[WHAT THIS TASK INVOLVES]
Return, word for word, only the lines of the data below that lie between the line with "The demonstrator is" and the line with "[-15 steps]", those two lines included.

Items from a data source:
○ ○ ○

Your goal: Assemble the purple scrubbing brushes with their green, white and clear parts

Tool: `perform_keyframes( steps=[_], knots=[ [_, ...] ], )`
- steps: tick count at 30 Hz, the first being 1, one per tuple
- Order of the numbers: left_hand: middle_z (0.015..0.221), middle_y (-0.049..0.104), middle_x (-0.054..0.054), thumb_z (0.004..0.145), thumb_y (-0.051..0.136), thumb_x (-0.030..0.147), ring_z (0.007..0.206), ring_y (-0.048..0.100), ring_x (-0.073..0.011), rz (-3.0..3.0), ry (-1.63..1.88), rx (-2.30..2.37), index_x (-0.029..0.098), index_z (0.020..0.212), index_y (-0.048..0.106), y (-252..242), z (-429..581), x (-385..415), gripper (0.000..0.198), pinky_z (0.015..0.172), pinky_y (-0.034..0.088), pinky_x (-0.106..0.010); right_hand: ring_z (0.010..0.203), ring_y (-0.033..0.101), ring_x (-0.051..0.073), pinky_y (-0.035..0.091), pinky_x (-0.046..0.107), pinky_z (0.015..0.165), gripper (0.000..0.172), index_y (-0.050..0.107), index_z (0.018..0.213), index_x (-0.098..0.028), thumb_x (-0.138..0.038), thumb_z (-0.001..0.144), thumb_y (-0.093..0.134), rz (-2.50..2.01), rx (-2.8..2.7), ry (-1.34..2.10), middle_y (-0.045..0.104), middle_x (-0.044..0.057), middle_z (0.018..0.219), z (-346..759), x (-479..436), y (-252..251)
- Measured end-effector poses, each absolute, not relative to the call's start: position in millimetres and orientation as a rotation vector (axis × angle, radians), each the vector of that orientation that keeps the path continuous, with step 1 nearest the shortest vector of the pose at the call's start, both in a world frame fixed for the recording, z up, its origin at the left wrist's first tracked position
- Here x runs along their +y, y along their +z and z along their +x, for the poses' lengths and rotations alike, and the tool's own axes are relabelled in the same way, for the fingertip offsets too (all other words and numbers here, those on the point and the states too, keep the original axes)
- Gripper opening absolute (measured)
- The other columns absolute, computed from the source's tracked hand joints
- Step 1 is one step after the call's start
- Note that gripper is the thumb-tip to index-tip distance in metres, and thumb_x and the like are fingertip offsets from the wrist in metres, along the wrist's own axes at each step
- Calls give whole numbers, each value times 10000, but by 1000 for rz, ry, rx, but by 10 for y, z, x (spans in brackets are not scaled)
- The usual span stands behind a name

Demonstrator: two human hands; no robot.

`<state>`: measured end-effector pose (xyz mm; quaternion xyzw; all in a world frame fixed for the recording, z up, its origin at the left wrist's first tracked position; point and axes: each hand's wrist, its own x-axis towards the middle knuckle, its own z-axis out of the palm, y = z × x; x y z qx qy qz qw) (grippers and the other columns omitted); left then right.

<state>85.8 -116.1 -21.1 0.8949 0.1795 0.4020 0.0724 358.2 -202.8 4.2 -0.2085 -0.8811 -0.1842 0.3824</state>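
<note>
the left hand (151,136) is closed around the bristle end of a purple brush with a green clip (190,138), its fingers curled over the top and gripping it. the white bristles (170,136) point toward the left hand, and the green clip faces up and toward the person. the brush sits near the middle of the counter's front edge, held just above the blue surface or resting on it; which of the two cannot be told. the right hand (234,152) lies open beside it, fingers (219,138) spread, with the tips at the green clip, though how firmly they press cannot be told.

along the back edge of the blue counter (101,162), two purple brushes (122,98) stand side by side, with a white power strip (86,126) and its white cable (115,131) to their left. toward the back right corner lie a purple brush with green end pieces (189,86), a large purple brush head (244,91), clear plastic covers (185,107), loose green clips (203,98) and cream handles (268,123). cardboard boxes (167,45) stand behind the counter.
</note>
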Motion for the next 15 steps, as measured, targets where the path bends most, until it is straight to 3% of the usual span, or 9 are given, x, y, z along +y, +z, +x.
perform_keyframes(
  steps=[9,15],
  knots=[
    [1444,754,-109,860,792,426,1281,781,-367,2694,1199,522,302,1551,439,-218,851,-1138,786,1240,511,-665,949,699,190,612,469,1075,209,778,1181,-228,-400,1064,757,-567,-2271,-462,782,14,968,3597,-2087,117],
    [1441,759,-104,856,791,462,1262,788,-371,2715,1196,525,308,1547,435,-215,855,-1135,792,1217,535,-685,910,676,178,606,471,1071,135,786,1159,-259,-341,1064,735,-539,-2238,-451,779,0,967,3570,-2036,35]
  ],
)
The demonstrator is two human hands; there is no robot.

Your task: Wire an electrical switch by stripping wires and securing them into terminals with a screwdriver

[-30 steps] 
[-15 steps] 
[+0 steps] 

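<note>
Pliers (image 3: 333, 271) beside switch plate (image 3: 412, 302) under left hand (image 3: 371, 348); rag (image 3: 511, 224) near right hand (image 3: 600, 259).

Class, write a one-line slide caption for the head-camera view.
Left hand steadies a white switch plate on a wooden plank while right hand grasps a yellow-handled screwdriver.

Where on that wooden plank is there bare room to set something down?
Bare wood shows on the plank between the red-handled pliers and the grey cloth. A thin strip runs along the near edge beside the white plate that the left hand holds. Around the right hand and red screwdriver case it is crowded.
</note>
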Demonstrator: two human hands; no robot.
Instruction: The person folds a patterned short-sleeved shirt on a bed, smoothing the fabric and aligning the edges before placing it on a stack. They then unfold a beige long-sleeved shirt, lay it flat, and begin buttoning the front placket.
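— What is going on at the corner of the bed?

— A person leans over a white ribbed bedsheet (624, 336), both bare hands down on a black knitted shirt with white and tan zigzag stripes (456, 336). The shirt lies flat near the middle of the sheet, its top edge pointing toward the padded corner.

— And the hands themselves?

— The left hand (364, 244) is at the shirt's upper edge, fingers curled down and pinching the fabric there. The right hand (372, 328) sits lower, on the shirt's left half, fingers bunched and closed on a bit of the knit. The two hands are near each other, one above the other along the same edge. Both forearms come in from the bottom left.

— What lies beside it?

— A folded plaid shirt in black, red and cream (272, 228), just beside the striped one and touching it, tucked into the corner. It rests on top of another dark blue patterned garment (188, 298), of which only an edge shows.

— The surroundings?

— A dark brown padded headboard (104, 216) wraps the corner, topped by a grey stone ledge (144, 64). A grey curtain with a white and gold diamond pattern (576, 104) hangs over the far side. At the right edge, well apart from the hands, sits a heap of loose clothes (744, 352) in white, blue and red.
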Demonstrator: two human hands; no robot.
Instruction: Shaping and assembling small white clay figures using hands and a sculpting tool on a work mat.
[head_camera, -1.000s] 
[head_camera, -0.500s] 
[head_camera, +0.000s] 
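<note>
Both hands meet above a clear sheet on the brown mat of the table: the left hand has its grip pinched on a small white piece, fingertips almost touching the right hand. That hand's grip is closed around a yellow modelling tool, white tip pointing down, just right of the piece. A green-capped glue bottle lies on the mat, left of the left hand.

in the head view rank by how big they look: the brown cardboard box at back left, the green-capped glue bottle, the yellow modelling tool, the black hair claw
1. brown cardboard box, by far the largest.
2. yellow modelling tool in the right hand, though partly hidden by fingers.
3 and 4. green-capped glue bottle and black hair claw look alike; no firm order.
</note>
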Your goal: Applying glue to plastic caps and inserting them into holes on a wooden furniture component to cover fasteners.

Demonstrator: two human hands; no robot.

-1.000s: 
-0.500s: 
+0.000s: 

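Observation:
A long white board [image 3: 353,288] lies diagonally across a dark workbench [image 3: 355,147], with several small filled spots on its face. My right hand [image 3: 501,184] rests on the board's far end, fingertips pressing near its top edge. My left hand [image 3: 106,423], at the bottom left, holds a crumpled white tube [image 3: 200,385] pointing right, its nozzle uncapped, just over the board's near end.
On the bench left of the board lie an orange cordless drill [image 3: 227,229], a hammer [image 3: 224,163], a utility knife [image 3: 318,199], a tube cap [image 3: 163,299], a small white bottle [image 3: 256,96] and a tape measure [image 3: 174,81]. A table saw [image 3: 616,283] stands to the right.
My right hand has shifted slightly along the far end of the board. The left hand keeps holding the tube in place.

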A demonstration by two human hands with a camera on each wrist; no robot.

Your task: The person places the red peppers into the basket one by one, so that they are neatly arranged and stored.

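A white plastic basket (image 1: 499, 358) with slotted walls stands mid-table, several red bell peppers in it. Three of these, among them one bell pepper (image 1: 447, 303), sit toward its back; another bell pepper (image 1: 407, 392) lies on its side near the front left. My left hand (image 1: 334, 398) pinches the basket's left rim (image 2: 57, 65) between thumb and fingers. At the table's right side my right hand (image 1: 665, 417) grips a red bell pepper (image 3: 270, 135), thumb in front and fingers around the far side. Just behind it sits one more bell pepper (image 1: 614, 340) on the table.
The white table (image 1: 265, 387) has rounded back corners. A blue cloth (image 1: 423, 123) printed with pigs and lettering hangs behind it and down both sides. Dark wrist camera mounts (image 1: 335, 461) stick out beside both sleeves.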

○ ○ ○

[OUTPUT OF THE EXERCISE]
The demonstrator is two human hands; there is no robot.

Your task: Wire an electrical switch by stripping wires and securing them into terminals with a screwdriver

[-30 steps] 
[-15 steps] 

The output is finished.